A. Kesimpulan Kesimpulan yang dapat diambil dari makalah ini, antara lain : 1. Air limbah batubara atau air asam tambang atau Sludge mengandung bahan kimia karinogenik yang digunakan dalam pemrosesan batubara seperti arsenik, merkuri, kromium, boron, selenium dan nikel. Unsur berat menyebabkan penyakit kulit, gangguan pencernaan, paru dan penyakit kanker otak.

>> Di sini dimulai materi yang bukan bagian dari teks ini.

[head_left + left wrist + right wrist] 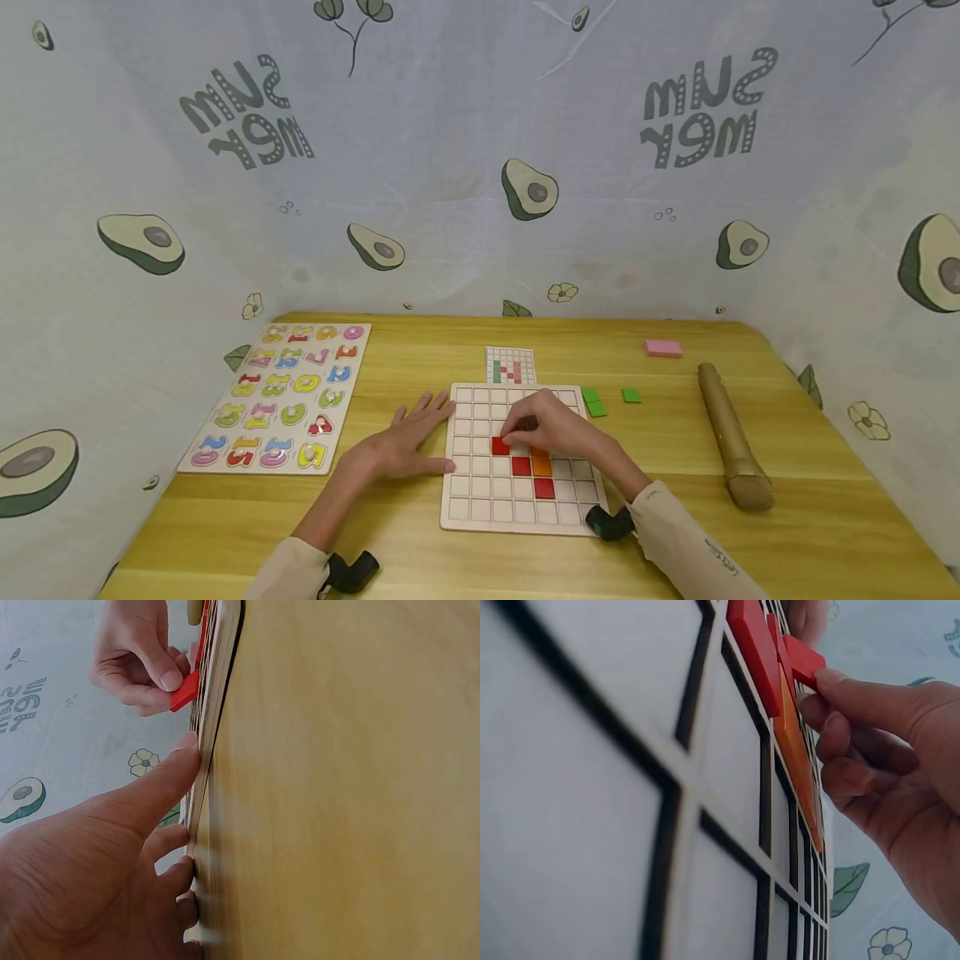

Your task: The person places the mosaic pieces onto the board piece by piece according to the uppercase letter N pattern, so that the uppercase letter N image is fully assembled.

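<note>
A white grid board (480, 510) lies on the wooden table. My right hand (551, 423) pinches a red square tile (184, 691) between thumb and finger, tilted at a cell left of the board's middle. Close by on the grid are a red tile (521, 466), another red tile (544, 488) and orange tiles (542, 466), partly covered by the right hand in the head view. Fingers spread, my left hand (401, 446) touches the board's left edge with thumb and fingertips. A small pattern card (510, 365) with coloured squares lies just behind the board.
Green tiles (594, 402) and a single green tile (632, 395) lie right of the board. Farther right are a pink block (663, 348) and a gold microphone (731, 442). A number puzzle board (277, 396) sits at the left. A printed curtain (450, 125) encloses the table.
</note>
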Motion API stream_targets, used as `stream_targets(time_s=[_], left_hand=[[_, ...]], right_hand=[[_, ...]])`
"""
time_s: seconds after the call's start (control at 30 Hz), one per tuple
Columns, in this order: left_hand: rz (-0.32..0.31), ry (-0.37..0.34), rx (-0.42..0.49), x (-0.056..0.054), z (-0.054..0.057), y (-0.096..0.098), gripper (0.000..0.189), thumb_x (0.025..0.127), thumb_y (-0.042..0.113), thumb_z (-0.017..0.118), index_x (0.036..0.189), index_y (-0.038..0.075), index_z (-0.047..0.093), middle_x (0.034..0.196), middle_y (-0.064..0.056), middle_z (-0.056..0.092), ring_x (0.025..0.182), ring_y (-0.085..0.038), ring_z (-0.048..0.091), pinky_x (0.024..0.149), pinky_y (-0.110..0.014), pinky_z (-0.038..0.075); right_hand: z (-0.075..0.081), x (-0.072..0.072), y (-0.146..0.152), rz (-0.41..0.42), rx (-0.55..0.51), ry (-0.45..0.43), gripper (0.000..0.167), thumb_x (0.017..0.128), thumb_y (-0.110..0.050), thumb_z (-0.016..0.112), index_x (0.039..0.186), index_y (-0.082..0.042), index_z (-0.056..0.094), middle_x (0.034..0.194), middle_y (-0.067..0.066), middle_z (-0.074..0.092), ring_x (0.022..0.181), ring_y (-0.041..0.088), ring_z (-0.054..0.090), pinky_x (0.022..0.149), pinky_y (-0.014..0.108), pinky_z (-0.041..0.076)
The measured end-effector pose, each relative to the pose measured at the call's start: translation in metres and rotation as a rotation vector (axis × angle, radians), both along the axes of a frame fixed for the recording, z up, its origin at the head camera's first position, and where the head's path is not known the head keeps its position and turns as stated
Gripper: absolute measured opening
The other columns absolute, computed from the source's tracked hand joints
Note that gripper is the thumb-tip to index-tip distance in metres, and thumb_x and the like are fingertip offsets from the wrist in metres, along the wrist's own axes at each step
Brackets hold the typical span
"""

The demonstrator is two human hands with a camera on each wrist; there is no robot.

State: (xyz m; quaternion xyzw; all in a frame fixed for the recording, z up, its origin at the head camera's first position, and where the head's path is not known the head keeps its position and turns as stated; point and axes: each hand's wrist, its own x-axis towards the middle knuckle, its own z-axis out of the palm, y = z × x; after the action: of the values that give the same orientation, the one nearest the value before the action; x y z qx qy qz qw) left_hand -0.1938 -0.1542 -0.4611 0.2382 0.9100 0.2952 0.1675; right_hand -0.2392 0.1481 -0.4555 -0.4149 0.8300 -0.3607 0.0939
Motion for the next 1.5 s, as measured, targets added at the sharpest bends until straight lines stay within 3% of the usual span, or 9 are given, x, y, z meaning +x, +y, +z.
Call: stream_targets(time_s=[0.53, 0.87, 1.23, 1.5], left_hand=[[-0.001, -0.002, 0.017, 0.0, 0.001, 0.0, 0.093, 0.101, 0.041, 0.077, 0.172, 0.009, 0.026, 0.182, -0.012, 0.01, 0.168, -0.036, 0.001, 0.133, -0.063, -0.002], [-0.009, 0.025, 0.024, -0.009, -0.02, -0.005, 0.098, 0.098, 0.052, 0.076, 0.174, 0.016, 0.025, 0.182, -0.005, 0.007, 0.168, -0.03, -0.002, 0.133, -0.061, -0.004], [-0.015, 0.001, 0.027, -0.001, -0.001, 0.0, 0.094, 0.101, 0.042, 0.077, 0.172, 0.008, 0.025, 0.181, -0.014, 0.009, 0.167, -0.038, 0.0, 0.132, -0.065, -0.003], [-0.004, -0.001, 0.021, 0.0, -0.001, 0.0, 0.094, 0.1, 0.041, 0.078, 0.172, 0.01, 0.026, 0.182, -0.012, 0.009, 0.168, -0.036, 0.0, 0.133, -0.063, -0.003]], right_hand=[[-0.002, 0.001, 0.002, 0.037, 0.037, 0.024, 0.013, 0.095, -0.006, 0.082, 0.107, -0.004, 0.087, 0.088, -0.004, 0.075, 0.073, -0.002, 0.057, 0.064, 0.018, 0.05], [-0.001, 0.002, 0.005, 0.045, 0.078, 0.016, 0.016, 0.097, -0.007, 0.08, 0.112, -0.003, 0.085, 0.088, -0.006, 0.074, 0.073, -0.002, 0.055, 0.063, 0.018, 0.049], [-0.002, 0.002, 0.007, 0.047, 0.102, 0.004, 0.018, 0.099, -0.007, 0.078, 0.115, -0.001, 0.084, 0.087, -0.006, 0.072, 0.071, -0.001, 0.051, 0.062, 0.017, 0.044], [-0.002, 0.001, 0.008, 0.053, 0.087, 0.011, 0.018, 0.099, -0.007, 0.078, 0.116, -0.003, 0.084, 0.093, -0.005, 0.075, 0.073, 0.001, 0.054, 0.063, 0.018, 0.048]])
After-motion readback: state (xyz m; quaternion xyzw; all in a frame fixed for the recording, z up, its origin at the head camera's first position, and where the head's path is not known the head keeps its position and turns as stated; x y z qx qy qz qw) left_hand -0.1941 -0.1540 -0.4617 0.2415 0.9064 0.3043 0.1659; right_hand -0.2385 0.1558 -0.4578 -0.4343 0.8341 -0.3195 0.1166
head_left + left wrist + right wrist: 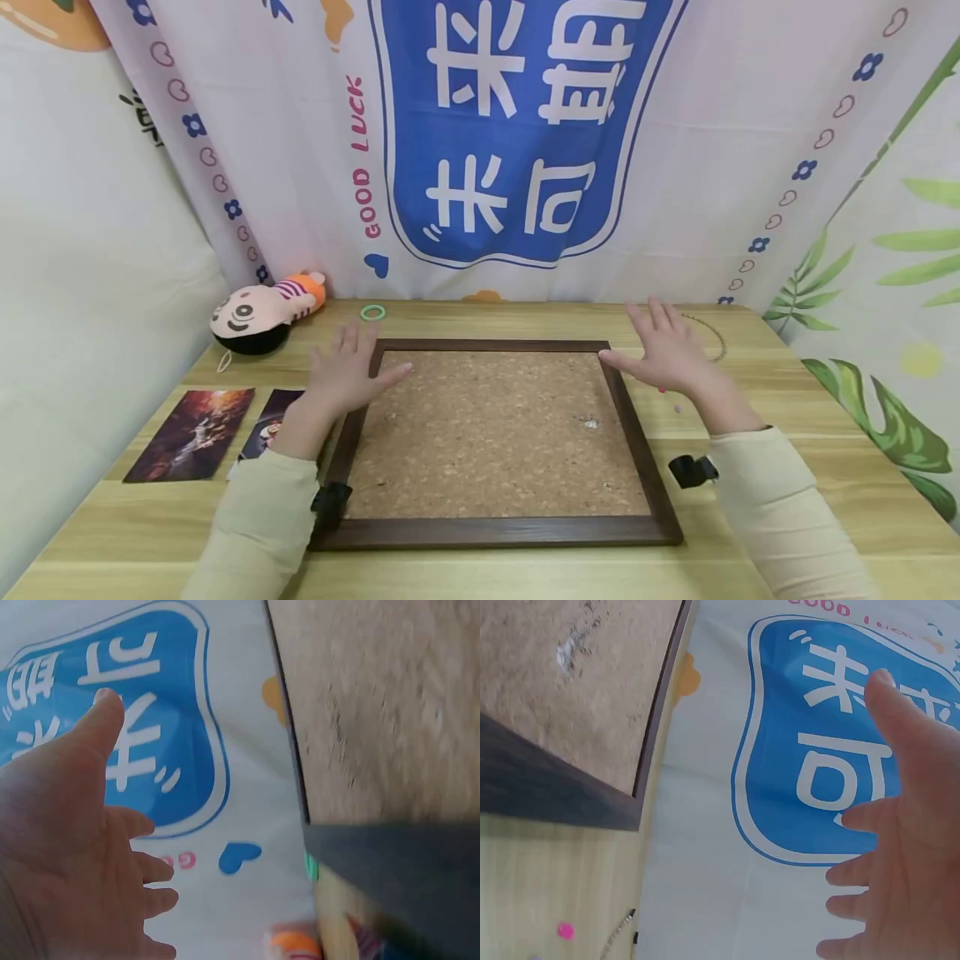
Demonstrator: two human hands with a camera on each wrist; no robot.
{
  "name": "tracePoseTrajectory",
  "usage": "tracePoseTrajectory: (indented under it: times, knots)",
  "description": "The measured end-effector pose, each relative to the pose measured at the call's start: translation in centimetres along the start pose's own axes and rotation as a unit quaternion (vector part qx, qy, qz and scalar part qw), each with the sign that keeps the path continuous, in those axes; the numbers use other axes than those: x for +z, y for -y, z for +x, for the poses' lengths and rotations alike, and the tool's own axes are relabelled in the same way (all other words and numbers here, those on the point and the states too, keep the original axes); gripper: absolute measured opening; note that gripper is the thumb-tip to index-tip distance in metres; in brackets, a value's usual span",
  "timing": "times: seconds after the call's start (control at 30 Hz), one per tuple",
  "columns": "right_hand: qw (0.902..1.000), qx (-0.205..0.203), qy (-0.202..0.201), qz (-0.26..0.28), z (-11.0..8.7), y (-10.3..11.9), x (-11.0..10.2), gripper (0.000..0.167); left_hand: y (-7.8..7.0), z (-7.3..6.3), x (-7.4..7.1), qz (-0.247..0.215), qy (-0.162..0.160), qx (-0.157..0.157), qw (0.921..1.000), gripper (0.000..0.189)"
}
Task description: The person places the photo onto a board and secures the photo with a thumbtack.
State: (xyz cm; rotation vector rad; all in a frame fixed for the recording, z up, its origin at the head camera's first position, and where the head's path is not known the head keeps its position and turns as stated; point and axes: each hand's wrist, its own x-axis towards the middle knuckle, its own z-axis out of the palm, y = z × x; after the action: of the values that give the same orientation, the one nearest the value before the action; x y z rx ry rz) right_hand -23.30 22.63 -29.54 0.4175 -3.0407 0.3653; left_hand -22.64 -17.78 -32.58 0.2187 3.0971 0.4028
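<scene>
A cork board (487, 442) in a dark brown wooden frame (495, 532) lies flat on the table, with small worn spots in its cork. Over its far left corner is my left hand (347, 371), fingers spread and holding nothing. My right hand (667, 350) is likewise spread by the far right corner, its thumb near the frame's edge. In the left wrist view the left hand (67, 847) appears apart from the cork board (375, 712). The right wrist view shows the right hand (907, 847) with straight fingers, also apart from the board (577, 690).
To the left lie two picture cards, one reddish-dark (195, 437) and one partly hidden by the left arm (266, 425). A plush doll (258, 315) and a green ring (372, 312) sit at the back. Behind the right hand is a thin chain (712, 329), with small pink bits (565, 931) nearby.
</scene>
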Motion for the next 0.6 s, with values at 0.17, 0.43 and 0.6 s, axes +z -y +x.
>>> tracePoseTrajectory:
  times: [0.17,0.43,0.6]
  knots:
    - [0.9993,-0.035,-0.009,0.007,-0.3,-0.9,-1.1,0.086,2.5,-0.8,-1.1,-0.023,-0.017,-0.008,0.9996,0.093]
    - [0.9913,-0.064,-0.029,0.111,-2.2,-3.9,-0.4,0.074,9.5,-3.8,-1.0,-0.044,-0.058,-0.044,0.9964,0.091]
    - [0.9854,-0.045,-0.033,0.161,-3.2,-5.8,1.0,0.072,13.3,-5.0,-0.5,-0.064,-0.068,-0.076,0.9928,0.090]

Gejala penyakit itu biasanya akan tampak setelah bahan bercaun terakumulasi dalam tubuh manusia. 2. Beberapa cara pengolahan air limbah batubara yang dapat dilakuka secara mandiri oleh masyarakat sekitar, antara lain dengan koagulan tawas, biji kelor dan kulit singkong. B. Saran saran Saran-saran yang dapat kami berikan terkait pengolahan air limbah ini, antara lain : 1. Bagi masyarakat dapat segera mempraktekkannya di rumah. 2. Bagi para siswa dan guru di sekolah dapat melakukan percobaan lebih lanjut terkait efekivitas dan efisiensi pengolahan air limbah. 3. Bagi pemerintah dapat menyalurkan dana untuk masyarakat sekitar tambang agar mereka dapat mengolah air limbah tambang batubara secara mandiri. 4. Bagi perusahaan pertambangan batubara agar berusaha untuk konsisten

memperhatikan kualitas tambangya dengan membuat water treatment dan penguraian bahan penjernih air hingga limbah buangan aman bagi masyarakat dan lingkungan.